Omit every picture while repeating the entries exactly.
——
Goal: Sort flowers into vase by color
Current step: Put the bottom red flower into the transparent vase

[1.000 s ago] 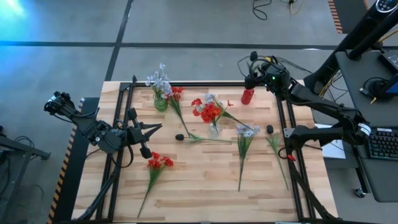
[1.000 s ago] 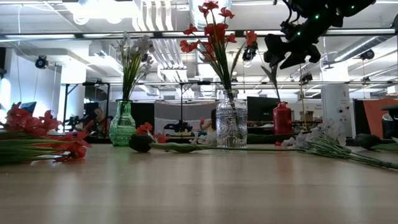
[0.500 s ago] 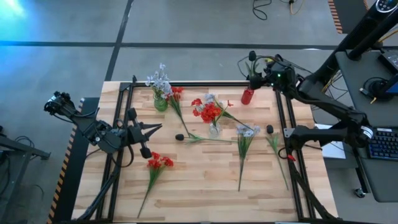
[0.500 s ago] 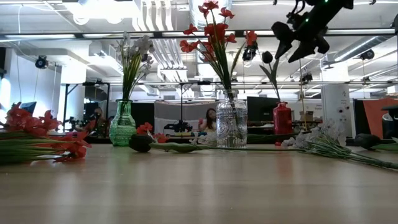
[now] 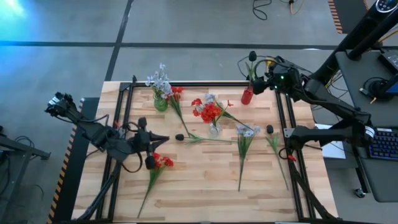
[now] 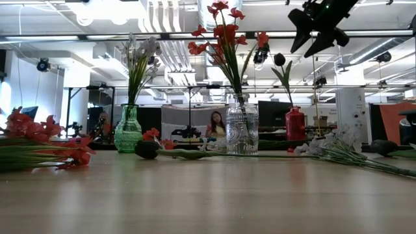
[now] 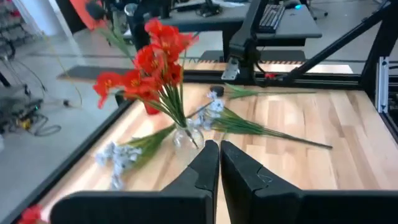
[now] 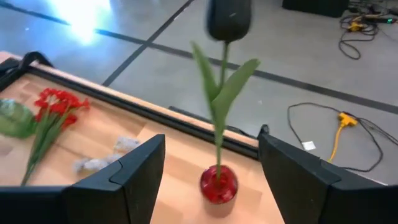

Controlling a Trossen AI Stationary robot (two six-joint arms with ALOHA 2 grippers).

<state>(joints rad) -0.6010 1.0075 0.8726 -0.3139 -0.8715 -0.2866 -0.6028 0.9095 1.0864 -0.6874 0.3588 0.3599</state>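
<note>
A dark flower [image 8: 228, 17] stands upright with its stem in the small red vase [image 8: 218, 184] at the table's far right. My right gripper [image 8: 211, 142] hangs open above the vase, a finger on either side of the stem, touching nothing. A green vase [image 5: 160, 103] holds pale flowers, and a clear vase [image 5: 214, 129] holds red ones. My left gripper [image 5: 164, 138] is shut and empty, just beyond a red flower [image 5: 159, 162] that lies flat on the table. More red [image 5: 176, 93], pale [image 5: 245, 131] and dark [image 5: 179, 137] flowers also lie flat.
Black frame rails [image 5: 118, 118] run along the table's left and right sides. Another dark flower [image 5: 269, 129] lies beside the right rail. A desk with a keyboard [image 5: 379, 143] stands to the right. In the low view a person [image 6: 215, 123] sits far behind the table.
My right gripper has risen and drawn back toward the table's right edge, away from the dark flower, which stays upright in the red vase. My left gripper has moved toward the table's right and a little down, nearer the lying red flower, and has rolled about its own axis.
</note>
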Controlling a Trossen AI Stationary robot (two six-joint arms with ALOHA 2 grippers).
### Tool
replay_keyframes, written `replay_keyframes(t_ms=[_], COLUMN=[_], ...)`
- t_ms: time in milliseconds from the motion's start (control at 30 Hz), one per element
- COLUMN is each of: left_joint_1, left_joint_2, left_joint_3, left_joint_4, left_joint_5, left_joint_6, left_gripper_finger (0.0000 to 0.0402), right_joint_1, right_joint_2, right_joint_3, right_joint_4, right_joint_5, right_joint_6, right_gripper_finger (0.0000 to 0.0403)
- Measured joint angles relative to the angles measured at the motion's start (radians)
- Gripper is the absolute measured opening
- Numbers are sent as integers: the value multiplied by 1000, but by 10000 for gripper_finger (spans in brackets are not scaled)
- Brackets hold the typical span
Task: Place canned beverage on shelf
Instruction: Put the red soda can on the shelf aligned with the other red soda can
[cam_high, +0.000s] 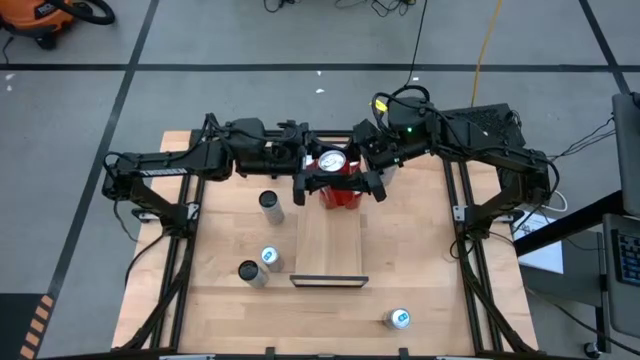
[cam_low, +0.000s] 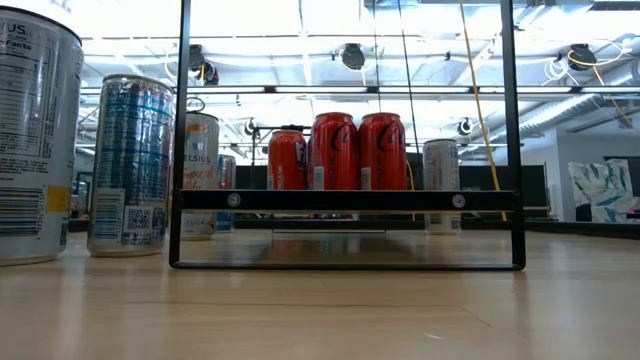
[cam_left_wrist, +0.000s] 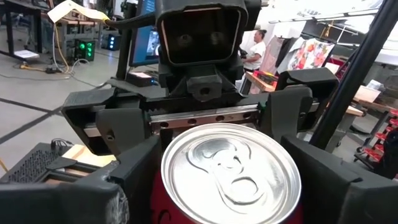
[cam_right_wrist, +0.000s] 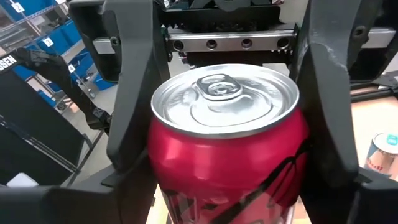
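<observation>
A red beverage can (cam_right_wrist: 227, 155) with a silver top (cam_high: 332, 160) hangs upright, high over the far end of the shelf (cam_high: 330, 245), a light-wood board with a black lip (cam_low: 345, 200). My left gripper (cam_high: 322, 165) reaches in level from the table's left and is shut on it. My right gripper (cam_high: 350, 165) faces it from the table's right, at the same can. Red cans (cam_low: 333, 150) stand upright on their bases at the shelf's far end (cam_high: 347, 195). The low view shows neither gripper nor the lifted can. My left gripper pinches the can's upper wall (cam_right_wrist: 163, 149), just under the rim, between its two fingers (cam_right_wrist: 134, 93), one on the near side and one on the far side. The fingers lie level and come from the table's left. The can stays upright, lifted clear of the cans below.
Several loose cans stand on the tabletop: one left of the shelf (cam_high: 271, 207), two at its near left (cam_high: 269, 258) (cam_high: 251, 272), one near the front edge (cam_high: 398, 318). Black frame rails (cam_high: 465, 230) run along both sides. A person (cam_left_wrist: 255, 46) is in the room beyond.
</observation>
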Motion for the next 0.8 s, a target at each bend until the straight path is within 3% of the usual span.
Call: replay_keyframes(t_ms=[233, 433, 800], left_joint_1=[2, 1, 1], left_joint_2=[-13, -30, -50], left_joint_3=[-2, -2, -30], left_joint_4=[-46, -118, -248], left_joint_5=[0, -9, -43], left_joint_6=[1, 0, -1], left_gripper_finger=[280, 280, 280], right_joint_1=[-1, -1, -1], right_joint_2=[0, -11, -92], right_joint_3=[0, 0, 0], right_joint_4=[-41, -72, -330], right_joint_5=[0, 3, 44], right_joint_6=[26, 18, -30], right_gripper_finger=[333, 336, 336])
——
**OUTPUT OF THE TASK**
Goal: Sort flowers into vase by color
Current step: Put the bottom red flower into the transparent vase

[1.000 s ago] 
[1.000 s ago] 
[0.500 s ago] 
[0.500 s ago] 
[now] 
[now] 
[now] 
[now] 

Controlling a Trossen AI Stationary robot (two six-joint arms with ALOHA 2 grippers).

<state>(joints rad) -0.6010 1.0075 0.8726 -0.3139 -0.8715 -0.2866 -0.6028 0.9095 1.0864 -0.6874 0.3588 0.3599</state>
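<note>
A dark flower [image 8: 228, 17] stands upright with its stem in the small red vase [image 8: 218, 184] at the table's far right. My right gripper [image 8: 211, 142] hangs open above the vase, a finger on either side of the stem, touching nothing. A green vase [image 5: 160, 103] holds pale flowers, and a clear vase [image 5: 214, 129] holds red ones. My left gripper [image 5: 164, 138] is shut and empty, just beyond a red flower [image 5: 159, 162] that lies flat on the table. More red [image 5: 176, 93], pale [image 5: 245, 131] and dark [image 5: 179, 137] flowers also lie flat.
Black frame rails [image 5: 118, 118] run along the table's left and right sides. Another dark flower [image 5: 269, 129] lies beside the right rail. A desk with a keyboard [image 5: 379, 143] stands to the right. In the low view a person [image 6: 215, 123] sits far behind the table.
My right gripper has risen and drawn back toward the table's right edge, away from the dark flower, which stays upright in the red vase. My left gripper has moved toward the table's right and a little down, nearer the lying red flower, and has rolled about its own axis.
</note>
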Controlling a Trossen AI Stationary robot (two six-joint arms with ALOHA 2 grippers).
### Tool
replay_keyframes, written `replay_keyframes(t_ms=[_], COLUMN=[_], ...)`
- t_ms: time in milliseconds from the motion's start (control at 30 Hz), one per element
- COLUMN is each of: left_joint_1, left_joint_2, left_joint_3, left_joint_4, left_joint_5, left_joint_6, left_gripper_finger (0.0000 to 0.0402), right_joint_1, right_joint_2, right_joint_3, right_joint_4, right_joint_5, right_joint_6, right_gripper_finger (0.0000 to 0.0403)
- Measured joint angles relative to the angles measured at the motion's start (radians)
- Gripper is the absolute measured opening
- Numbers are sent as integers: the value multiplied by 1000, but by 10000 for gripper_finger (spans in brackets are not scaled)
- Brackets hold the typical span
Task: Place canned beverage on shelf
Instruction: Put the red soda can on the shelf aligned with the other red soda can
[cam_high, +0.000s] 
[cam_low, +0.000s] 
[cam_left_wrist, +0.000s] 
[cam_right_wrist, +0.000s] 
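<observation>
A red beverage can (cam_right_wrist: 227, 155) with a silver top (cam_high: 332, 160) hangs upright, high over the far end of the shelf (cam_high: 330, 245), a light-wood board with a black lip (cam_low: 345, 200). My left gripper (cam_high: 322, 165) reaches in level from the table's left and is shut on it. My right gripper (cam_high: 350, 165) faces it from the table's right, at the same can. Red cans (cam_low: 333, 150) stand upright on their bases at the shelf's far end (cam_high: 347, 195). The low view shows neither gripper nor the lifted can. My left gripper pinches the can's upper wall (cam_right_wrist: 163, 149), just under the rim, between its two fingers (cam_right_wrist: 134, 93), one on the near side and one on the far side. The fingers lie level and come from the table's left. The can stays upright, lifted clear of the cans below.
Several loose cans stand on the tabletop: one left of the shelf (cam_high: 271, 207), two at its near left (cam_high: 269, 258) (cam_high: 251, 272), one near the front edge (cam_high: 398, 318). Black frame rails (cam_high: 465, 230) run along both sides. A person (cam_left_wrist: 255, 46) is in the room beyond.
</observation>
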Motion for the next 0.8 s, a target at each bend until the straight path is within 3% of the usual span.
Call: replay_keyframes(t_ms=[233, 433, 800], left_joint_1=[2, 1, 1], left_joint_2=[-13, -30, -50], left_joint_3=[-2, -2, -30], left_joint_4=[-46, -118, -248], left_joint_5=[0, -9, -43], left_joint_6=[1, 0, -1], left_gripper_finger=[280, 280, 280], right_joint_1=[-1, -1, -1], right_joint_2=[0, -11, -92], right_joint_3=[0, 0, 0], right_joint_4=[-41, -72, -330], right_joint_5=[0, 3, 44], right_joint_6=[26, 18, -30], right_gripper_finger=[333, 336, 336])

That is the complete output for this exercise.